Authors Siddarth Narasimhan, Aaron Hao Tan, Daniel Choi, Goldie Nejat arXiv ID 2409.13675 Category cs.RO: Robotics Citations 14 Venue IEEE International Conference on Robotics and Automation Last Checked 4 months ago

Abstract

Service robots in human-centered environments such as hospitals, office buildings, and long-term care homes need to navigate while adhering to social norms to ensure the safety and comfortability of the people they are sharing the space with. Furthermore, they need to adapt to new social scenarios that can arise during robot navigation. In this paper, we present a novel Online Lifelong Vision Language architecture, OLiVia- Nav, which uniquely integrates vision-language models (VLMs) with an online lifelong learning framework for robot social navigation.
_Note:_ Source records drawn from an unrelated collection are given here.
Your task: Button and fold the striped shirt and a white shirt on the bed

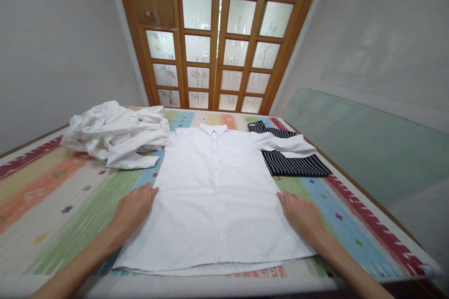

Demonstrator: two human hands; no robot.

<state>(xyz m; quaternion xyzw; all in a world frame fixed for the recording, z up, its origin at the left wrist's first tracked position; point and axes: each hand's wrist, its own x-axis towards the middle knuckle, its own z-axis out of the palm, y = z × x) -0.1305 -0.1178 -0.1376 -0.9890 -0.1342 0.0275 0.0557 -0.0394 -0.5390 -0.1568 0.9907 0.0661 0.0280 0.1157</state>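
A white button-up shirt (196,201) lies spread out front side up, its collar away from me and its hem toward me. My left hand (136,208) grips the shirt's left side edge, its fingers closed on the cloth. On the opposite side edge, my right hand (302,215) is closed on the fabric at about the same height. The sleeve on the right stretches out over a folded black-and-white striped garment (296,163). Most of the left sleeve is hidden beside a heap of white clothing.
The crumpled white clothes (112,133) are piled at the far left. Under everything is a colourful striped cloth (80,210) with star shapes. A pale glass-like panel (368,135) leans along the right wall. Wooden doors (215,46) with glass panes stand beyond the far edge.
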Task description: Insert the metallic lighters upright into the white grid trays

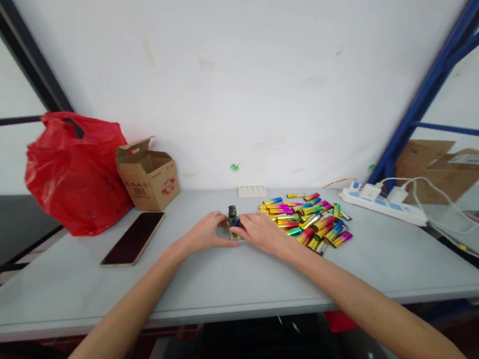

We introduce a unique distillation approach, Social Context Contrastive Language Image Pre-training (SC-CLIP), to transfer the social reasoning capabilities of large VLMs to a lightweight VLM, in order for OLiVia-Nav to directly encode social and environment context during robot navigation. These encoded embeddings are used to generate and select robot social compliant trajectories. The lifelong learning capabilities of SC-CLIP enable OLiVia-Nav to update the robot trajectory planning overtime as new social scenarios are encountered. We conducted extensive real-world experiments in diverse social navigation scenarios. The results showed that OLiVia-Nav outperformed existing state-of-the-art DRL and VLM methods in terms of mean squared error, Hausdorff loss, and personal space violation duration. Ablation studies also verified the design choices for OLiVia-Nav.